=== TASK ===
Return the listing below character for character.

=== DATA PROVIDED ===

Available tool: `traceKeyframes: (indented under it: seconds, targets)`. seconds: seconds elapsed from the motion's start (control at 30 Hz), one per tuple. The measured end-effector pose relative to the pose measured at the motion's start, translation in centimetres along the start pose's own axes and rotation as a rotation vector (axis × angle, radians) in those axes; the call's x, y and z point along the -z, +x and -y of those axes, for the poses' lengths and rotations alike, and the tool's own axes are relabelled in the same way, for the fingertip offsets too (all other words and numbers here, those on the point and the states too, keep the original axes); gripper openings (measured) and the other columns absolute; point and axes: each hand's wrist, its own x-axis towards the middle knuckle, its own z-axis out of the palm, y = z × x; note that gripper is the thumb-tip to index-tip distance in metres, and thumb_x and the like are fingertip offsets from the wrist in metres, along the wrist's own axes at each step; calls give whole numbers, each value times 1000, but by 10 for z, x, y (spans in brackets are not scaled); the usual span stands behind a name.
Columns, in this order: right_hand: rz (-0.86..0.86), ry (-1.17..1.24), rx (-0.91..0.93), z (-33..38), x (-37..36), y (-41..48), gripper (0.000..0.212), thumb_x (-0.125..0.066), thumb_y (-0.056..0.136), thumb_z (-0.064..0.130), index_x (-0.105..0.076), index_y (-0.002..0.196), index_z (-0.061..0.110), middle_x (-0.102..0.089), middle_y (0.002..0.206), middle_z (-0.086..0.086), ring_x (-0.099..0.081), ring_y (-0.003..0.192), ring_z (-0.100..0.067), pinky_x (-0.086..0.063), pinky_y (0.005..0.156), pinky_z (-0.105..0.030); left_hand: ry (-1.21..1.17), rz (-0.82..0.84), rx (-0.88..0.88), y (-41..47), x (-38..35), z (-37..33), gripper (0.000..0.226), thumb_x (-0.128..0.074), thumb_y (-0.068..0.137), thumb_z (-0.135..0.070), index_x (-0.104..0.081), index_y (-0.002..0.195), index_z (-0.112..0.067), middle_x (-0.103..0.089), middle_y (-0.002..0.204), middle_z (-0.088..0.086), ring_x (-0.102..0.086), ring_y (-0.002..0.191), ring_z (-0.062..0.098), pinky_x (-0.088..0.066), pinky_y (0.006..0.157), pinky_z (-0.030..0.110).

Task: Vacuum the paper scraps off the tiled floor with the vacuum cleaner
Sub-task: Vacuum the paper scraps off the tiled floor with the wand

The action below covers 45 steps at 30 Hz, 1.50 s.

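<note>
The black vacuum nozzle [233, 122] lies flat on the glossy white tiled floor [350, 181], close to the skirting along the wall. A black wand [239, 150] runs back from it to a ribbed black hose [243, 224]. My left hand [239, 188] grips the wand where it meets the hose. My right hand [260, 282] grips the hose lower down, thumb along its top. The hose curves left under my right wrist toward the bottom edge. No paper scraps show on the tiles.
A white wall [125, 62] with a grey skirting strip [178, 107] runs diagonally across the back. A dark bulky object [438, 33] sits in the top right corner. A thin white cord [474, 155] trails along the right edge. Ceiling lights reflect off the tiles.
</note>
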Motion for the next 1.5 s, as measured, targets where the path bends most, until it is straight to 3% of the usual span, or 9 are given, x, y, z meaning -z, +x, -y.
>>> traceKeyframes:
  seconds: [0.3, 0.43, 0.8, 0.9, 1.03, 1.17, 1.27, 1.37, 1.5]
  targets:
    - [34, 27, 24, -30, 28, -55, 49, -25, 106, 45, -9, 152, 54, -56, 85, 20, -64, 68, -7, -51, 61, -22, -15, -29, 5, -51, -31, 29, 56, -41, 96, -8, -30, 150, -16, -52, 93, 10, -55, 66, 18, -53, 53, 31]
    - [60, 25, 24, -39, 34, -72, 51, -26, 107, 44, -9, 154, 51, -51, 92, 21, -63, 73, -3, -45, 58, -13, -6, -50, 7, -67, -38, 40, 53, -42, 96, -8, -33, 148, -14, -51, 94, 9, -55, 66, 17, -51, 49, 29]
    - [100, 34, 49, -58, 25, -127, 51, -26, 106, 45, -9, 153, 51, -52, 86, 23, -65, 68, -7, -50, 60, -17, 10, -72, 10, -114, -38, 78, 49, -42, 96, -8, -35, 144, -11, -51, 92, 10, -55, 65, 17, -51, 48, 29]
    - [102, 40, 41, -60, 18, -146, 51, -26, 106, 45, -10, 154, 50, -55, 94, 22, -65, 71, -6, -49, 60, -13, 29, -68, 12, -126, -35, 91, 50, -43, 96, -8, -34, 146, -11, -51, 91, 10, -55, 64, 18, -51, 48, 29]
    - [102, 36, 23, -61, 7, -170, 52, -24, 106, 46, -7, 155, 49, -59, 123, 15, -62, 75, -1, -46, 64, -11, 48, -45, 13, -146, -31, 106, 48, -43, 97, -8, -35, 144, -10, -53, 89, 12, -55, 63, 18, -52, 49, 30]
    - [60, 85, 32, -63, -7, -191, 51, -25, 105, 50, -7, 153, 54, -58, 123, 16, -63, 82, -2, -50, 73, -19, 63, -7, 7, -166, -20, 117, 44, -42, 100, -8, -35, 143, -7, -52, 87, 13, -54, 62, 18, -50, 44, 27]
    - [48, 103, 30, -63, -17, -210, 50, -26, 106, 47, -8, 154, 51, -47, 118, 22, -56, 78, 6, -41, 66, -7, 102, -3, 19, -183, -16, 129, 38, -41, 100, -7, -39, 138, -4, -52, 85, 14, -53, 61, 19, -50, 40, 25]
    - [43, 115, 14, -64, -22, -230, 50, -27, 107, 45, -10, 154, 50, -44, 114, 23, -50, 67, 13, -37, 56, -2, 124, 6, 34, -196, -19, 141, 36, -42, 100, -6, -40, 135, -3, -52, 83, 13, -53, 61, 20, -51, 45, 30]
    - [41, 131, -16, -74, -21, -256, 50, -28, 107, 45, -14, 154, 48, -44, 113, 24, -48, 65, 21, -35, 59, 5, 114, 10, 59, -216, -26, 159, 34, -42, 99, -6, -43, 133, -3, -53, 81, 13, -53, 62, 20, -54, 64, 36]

=== ANSWER TO THE EXERCISE ===
Available tool: `traceKeyframes: (indented under it: seconds, targets)`. seconds: seconds elapsed from the motion's start (control at 30 Hz), one per tuple. The measured end-effector pose relative to the pose measured at the motion's start, translation in centimetres along the start pose's own axes and rotation as a rotation vector (axis × angle, radians) in those axes; the call's x, y and z point along the -z, +x and -y of those axes, for the poses' lengths and rotations alike, and the tool's own axes are relabelled in the same way, for the fingertip offsets too (all other words and numbers here, those on the point and the states too, keep the original axes); gripper openings (measured) and the other columns absolute; point and axes: each hand's wrist, its own x-axis towards the middle knuckle, its own z-axis out of the palm, y = z × x; note that gripper is the thumb-tip to index-tip distance in metres, and thumb_x and the like are fingertip offsets from the wrist in metres, along the wrist's own axes at each step; calls give whole numbers, each value times 1000, but by 10 for z, x, y (spans in brackets are not scaled); the usual span stands behind a name.
Columns, in this order: right_hand: rz (-0.86..0.86), ry (-1.17..1.24), rx (-0.91..0.93), z (-33..38), x (-37..36), y (-41..48), gripper (0.000..0.212), thumb_x (-0.125..0.066), thumb_y (-0.056..0.136), thumb_z (-0.064..0.130), index_x (-0.105..0.076), index_y (-0.002..0.196), index_z (-0.061..0.110), middle_x (-0.102..0.089), middle_y (0.002..0.206), middle_z (-0.086..0.086), ring_x (-0.099..0.081), ring_y (-0.003..0.192), ring_z (-0.100..0.067), pinky_x (-0.086..0.063), pinky_y (0.005..0.156), pinky_z (-0.105..0.030); left_hand: ry (-1.21..1.17), rz (-0.82..0.84), rx (-0.88..0.88), y (-41..47), x (-38..35), z (-37..33), gripper (0.000..0.226), thumb_x (-0.128..0.074), thumb_y (-0.068..0.137), thumb_z (-0.135..0.070), index_x (-0.104..0.081), index_y (-0.002..0.195), index_z (-0.112..0.067), middle_x (-0.103..0.089), middle_y (-0.002..0.204), middle_z (-0.088..0.086), ring_x (-0.102..0.086), ring_y (-0.002..0.191), ring_z (-0.062..0.098), pinky_x (-0.088..0.066), pinky_y (0.006..0.157), pinky_z (-0.030..0.110).

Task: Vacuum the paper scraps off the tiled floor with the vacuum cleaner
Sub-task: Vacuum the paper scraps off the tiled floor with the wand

The action below covers 45 steps at 30 Hz, 1.50 s.

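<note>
The black vacuum nozzle [233, 122] lies flat on the glossy white tiled floor [350, 181], close to the skirting along the wall. A black wand [239, 150] runs back from it to a ribbed black hose [243, 224]. My left hand [239, 188] grips the wand where it meets the hose. My right hand [260, 282] grips the hose lower down, thumb along its top. The hose curves left under my right wrist toward the bottom edge. No paper scraps show on the tiles.
A white wall [125, 62] with a grey skirting strip [178, 107] runs diagonally across the back. A dark bulky object [438, 33] sits in the top right corner. A thin white cord [474, 155] trails along the right edge. Ceiling lights reflect off the tiles.
</note>
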Motion for the next 1.5 s, as measured, targets where the path bends most, until it is straight to 3% of the usual span, or 9 are given, x, y, z meaning -z, +x, -y.
>>> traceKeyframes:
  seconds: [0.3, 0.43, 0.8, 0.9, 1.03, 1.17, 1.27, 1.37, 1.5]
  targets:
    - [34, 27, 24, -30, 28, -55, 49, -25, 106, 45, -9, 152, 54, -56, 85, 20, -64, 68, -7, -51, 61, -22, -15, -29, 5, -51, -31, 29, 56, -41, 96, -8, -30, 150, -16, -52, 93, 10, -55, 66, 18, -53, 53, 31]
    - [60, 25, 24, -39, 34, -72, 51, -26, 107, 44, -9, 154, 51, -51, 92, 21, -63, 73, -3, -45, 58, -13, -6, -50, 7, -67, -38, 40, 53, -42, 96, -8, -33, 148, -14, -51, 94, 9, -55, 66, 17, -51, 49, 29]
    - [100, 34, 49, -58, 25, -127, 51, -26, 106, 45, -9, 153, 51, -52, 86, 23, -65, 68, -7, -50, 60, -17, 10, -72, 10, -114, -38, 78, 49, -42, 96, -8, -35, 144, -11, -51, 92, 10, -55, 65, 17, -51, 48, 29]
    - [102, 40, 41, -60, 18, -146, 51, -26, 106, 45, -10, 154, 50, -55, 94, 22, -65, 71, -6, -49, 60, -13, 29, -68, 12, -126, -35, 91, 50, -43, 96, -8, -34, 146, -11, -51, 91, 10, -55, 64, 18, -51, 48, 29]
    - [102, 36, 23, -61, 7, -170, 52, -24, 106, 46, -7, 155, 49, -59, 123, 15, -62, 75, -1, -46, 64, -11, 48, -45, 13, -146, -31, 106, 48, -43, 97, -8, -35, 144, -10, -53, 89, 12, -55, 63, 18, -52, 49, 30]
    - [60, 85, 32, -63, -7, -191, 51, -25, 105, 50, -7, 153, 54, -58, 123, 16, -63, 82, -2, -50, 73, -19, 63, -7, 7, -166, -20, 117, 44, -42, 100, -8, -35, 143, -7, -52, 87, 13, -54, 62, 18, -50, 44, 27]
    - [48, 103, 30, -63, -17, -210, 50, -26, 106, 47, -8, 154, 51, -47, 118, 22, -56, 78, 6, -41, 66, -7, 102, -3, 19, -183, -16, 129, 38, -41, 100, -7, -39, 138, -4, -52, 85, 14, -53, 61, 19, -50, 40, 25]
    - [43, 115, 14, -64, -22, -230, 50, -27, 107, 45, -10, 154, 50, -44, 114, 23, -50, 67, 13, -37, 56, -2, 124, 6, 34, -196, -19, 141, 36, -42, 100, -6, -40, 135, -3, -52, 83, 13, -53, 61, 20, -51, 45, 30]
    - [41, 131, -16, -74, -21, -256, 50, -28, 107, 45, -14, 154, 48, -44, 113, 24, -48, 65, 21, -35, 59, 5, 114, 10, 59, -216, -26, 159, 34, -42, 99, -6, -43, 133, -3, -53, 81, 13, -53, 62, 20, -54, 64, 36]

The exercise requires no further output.